● **The task**:
Which lines of the data below include the string "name"? Return each of them.

Records contained in a dataset:

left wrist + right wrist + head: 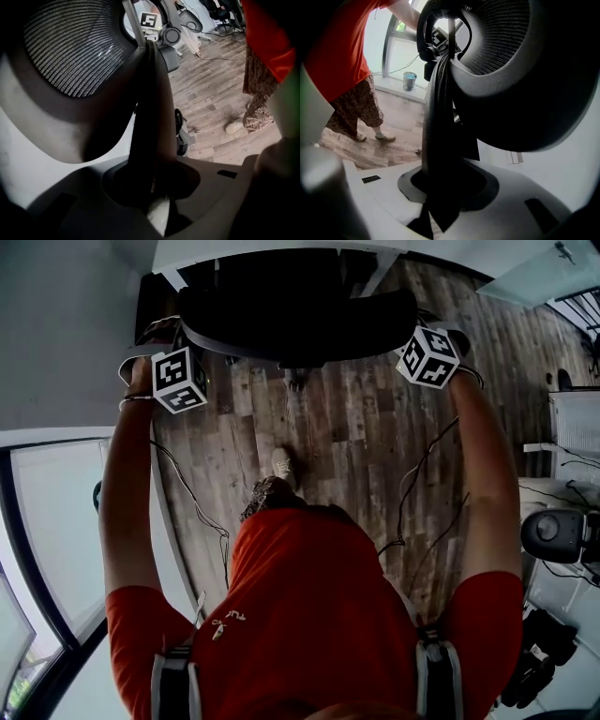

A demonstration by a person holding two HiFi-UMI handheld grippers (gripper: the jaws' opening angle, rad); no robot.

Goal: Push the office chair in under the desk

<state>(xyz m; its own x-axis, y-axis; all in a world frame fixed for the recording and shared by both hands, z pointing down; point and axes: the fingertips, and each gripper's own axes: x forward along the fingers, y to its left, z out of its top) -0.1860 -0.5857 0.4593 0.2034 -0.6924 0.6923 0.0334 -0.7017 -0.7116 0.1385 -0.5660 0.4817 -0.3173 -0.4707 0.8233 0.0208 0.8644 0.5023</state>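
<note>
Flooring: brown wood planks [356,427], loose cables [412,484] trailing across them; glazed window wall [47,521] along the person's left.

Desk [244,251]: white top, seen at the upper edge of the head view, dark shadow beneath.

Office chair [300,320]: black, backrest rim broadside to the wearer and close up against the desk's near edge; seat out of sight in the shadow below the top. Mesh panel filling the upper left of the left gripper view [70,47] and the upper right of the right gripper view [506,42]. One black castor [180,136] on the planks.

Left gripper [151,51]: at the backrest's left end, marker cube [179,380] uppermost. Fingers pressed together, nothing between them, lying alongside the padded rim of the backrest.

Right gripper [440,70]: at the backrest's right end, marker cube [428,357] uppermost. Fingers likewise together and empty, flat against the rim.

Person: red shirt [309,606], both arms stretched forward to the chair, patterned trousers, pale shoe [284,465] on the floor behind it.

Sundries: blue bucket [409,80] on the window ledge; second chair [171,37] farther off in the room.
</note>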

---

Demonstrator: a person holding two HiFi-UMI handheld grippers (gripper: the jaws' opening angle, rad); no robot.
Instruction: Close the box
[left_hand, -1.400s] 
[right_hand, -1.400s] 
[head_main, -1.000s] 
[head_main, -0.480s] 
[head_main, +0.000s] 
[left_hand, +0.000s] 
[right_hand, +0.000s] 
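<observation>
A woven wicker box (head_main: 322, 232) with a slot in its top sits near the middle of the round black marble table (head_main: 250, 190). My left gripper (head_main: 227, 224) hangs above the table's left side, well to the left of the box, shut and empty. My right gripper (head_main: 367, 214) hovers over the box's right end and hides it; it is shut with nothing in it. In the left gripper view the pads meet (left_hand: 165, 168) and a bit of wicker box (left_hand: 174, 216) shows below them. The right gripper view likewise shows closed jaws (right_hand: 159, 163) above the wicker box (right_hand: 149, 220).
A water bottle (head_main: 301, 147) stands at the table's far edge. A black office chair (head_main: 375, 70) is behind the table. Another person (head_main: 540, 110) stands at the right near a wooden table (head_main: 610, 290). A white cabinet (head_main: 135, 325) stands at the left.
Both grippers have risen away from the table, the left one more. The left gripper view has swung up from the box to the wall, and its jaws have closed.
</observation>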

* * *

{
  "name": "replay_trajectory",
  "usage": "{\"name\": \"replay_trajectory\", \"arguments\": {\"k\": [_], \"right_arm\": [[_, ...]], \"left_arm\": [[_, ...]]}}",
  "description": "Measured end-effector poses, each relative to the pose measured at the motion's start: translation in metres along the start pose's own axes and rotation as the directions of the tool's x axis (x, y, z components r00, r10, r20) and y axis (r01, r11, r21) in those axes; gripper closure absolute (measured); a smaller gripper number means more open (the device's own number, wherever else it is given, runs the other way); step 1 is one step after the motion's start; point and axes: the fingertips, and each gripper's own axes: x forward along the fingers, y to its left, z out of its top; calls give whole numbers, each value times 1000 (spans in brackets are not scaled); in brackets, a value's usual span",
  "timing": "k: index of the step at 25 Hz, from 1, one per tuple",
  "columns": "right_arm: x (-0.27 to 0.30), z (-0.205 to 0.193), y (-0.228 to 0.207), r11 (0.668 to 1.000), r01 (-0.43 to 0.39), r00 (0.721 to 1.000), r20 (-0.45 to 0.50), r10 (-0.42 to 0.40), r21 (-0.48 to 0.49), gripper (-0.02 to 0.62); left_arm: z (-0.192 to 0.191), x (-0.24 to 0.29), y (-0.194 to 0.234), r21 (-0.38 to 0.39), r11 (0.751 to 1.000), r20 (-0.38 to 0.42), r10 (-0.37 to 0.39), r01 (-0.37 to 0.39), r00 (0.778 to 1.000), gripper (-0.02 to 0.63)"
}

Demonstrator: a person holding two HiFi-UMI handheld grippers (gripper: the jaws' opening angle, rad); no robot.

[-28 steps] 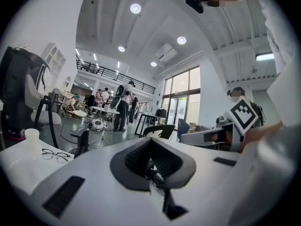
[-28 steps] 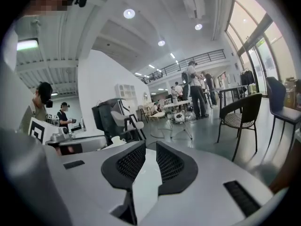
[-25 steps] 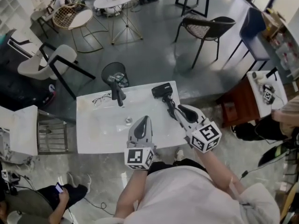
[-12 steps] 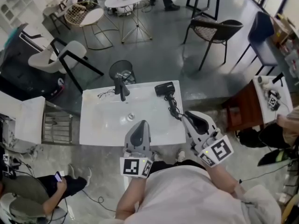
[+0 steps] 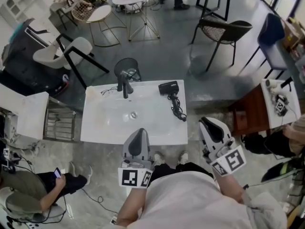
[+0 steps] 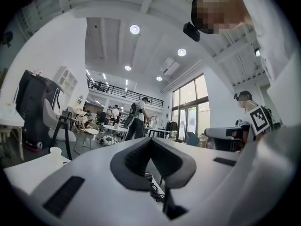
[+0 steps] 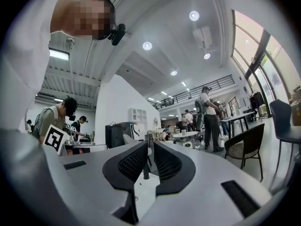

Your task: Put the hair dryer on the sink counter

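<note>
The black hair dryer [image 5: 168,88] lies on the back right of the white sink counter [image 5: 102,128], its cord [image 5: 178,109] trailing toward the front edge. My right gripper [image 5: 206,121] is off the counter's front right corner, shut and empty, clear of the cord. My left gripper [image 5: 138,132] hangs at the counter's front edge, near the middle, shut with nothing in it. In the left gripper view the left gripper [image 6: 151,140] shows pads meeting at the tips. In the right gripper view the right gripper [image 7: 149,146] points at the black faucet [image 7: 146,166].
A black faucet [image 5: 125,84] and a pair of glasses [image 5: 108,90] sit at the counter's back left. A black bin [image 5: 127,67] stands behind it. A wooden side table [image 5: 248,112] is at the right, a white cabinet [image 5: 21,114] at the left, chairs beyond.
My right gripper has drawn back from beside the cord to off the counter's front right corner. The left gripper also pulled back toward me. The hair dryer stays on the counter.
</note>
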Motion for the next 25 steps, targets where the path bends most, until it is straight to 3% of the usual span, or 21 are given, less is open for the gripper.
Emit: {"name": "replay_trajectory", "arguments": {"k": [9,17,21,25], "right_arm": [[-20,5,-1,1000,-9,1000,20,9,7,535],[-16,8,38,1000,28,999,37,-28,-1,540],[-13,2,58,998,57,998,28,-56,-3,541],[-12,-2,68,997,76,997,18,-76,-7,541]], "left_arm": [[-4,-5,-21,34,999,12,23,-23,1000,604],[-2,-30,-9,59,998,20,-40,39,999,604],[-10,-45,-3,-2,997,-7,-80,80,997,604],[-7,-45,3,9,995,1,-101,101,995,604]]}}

● **Your solution**:
  "name": "replay_trajectory",
  "usage": "{\"name\": \"replay_trajectory\", \"arguments\": {\"k\": [_], \"right_arm\": [[_, ...]], \"left_arm\": [[_, ...]]}}",
Emit: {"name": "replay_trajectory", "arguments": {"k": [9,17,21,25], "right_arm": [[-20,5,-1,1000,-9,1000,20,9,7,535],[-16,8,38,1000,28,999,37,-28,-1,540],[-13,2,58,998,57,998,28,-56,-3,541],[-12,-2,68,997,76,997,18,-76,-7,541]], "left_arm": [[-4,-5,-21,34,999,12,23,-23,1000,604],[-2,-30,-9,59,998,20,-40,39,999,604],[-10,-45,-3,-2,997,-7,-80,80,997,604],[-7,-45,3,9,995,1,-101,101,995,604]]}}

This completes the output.